Would you reproduce the entries exactly, including every line?

■ ■ ■

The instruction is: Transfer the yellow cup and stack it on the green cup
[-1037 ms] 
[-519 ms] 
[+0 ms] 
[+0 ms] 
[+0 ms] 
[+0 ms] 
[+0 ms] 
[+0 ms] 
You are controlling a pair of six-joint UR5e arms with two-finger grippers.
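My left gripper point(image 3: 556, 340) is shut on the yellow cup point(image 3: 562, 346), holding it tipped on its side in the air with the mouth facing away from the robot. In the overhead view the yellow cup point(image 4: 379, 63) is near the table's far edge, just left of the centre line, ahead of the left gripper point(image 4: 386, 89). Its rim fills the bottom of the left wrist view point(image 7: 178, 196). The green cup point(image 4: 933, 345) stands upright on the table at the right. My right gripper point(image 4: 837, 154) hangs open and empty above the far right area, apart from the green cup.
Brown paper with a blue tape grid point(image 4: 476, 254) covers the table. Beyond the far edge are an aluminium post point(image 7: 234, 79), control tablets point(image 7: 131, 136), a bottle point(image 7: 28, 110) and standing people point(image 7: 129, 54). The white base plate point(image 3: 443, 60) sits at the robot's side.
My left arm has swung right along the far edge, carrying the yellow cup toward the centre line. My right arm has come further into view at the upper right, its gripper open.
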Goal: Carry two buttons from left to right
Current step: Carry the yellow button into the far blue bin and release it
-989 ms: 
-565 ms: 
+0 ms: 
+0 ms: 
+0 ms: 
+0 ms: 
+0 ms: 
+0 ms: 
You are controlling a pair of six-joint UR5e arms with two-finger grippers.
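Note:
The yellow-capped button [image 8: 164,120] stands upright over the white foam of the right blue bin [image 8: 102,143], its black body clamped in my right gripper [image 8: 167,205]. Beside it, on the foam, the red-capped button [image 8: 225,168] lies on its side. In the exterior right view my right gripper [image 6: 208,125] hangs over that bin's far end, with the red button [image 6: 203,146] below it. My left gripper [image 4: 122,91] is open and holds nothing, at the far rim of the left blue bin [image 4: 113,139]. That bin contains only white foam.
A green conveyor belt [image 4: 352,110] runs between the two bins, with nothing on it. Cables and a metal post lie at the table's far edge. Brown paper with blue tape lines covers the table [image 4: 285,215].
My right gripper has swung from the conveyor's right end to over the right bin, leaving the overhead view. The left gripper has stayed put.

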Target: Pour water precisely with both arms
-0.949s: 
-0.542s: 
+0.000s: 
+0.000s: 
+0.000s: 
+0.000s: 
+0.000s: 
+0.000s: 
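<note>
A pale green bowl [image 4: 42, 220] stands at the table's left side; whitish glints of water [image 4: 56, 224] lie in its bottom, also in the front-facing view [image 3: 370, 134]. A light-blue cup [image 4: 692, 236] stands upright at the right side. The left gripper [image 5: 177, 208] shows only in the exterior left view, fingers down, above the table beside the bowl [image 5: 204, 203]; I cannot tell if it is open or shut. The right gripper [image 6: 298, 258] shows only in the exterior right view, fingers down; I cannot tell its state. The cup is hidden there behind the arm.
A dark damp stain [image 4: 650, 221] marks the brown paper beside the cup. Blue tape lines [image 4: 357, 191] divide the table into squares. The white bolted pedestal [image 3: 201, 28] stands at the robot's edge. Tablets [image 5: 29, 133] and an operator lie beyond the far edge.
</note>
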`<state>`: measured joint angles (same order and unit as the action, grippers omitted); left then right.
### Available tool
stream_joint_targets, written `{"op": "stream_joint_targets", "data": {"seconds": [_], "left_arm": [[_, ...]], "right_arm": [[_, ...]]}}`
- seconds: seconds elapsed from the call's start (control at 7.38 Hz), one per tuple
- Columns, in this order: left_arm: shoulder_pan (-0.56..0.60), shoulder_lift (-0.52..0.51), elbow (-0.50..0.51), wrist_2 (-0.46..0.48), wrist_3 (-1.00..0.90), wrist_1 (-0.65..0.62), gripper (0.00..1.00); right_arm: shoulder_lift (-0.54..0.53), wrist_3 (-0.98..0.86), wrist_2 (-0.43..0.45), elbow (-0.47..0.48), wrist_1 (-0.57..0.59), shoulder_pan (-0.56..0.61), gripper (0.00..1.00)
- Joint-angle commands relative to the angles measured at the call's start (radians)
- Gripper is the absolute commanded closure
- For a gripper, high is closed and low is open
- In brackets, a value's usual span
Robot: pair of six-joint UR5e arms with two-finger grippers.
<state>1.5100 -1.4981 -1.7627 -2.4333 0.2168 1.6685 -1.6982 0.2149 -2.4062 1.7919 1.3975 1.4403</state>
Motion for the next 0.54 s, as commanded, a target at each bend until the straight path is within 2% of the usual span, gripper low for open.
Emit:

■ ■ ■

Exercise response =
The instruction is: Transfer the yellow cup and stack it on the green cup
[-1037 ms] 
[-519 ms] 
[+0 ms] 
[+0 ms] 
[+0 ms] 
[+0 ms] 
[+0 ms] 
[+0 ms] 
You are controlling a pair of six-joint UR5e arms with two-finger grippers.
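My left gripper point(image 3: 556, 340) is shut on the yellow cup point(image 3: 562, 346), holding it tipped on its side in the air with the mouth facing away from the robot. In the overhead view the yellow cup point(image 4: 379, 63) is near the table's far edge, just left of the centre line, ahead of the left gripper point(image 4: 386, 89). Its rim fills the bottom of the left wrist view point(image 7: 178, 196). The green cup point(image 4: 933, 345) stands upright on the table at the right. My right gripper point(image 4: 837, 154) hangs open and empty above the far right area, apart from the green cup.
Brown paper with a blue tape grid point(image 4: 476, 254) covers the table. Beyond the far edge are an aluminium post point(image 7: 234, 79), control tablets point(image 7: 131, 136), a bottle point(image 7: 28, 110) and standing people point(image 7: 129, 54). The white base plate point(image 3: 443, 60) sits at the robot's side.
My left arm has swung right along the far edge, carrying the yellow cup toward the centre line. My right arm has come further into view at the upper right, its gripper open.
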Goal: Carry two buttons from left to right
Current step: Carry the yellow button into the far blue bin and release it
-989 ms: 
-565 ms: 
+0 ms: 
+0 ms: 
+0 ms: 
+0 ms: 
+0 ms: 
+0 ms: 
You are controlling a pair of six-joint UR5e arms with two-finger grippers.
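Note:
The yellow-capped button [image 8: 164,120] stands upright over the white foam of the right blue bin [image 8: 102,143], its black body clamped in my right gripper [image 8: 167,205]. Beside it, on the foam, the red-capped button [image 8: 225,168] lies on its side. In the exterior right view my right gripper [image 6: 208,125] hangs over that bin's far end, with the red button [image 6: 203,146] below it. My left gripper [image 4: 122,91] is open and holds nothing, at the far rim of the left blue bin [image 4: 113,139]. That bin contains only white foam.
A green conveyor belt [image 4: 352,110] runs between the two bins, with nothing on it. Cables and a metal post lie at the table's far edge. Brown paper with blue tape lines covers the table [image 4: 285,215].
My right gripper has swung from the conveyor's right end to over the right bin, leaving the overhead view. The left gripper has stayed put.
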
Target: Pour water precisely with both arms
-0.949s: 
-0.542s: 
+0.000s: 
+0.000s: 
+0.000s: 
+0.000s: 
+0.000s: 
+0.000s: 
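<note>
A pale green bowl [image 4: 42, 220] stands at the table's left side; whitish glints of water [image 4: 56, 224] lie in its bottom, also in the front-facing view [image 3: 370, 134]. A light-blue cup [image 4: 692, 236] stands upright at the right side. The left gripper [image 5: 177, 208] shows only in the exterior left view, fingers down, above the table beside the bowl [image 5: 204, 203]; I cannot tell if it is open or shut. The right gripper [image 6: 298, 258] shows only in the exterior right view, fingers down; I cannot tell its state. The cup is hidden there behind the arm.
A dark damp stain [image 4: 650, 221] marks the brown paper beside the cup. Blue tape lines [image 4: 357, 191] divide the table into squares. The white bolted pedestal [image 3: 201, 28] stands at the robot's edge. Tablets [image 5: 29, 133] and an operator lie beyond the far edge.
</note>
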`<state>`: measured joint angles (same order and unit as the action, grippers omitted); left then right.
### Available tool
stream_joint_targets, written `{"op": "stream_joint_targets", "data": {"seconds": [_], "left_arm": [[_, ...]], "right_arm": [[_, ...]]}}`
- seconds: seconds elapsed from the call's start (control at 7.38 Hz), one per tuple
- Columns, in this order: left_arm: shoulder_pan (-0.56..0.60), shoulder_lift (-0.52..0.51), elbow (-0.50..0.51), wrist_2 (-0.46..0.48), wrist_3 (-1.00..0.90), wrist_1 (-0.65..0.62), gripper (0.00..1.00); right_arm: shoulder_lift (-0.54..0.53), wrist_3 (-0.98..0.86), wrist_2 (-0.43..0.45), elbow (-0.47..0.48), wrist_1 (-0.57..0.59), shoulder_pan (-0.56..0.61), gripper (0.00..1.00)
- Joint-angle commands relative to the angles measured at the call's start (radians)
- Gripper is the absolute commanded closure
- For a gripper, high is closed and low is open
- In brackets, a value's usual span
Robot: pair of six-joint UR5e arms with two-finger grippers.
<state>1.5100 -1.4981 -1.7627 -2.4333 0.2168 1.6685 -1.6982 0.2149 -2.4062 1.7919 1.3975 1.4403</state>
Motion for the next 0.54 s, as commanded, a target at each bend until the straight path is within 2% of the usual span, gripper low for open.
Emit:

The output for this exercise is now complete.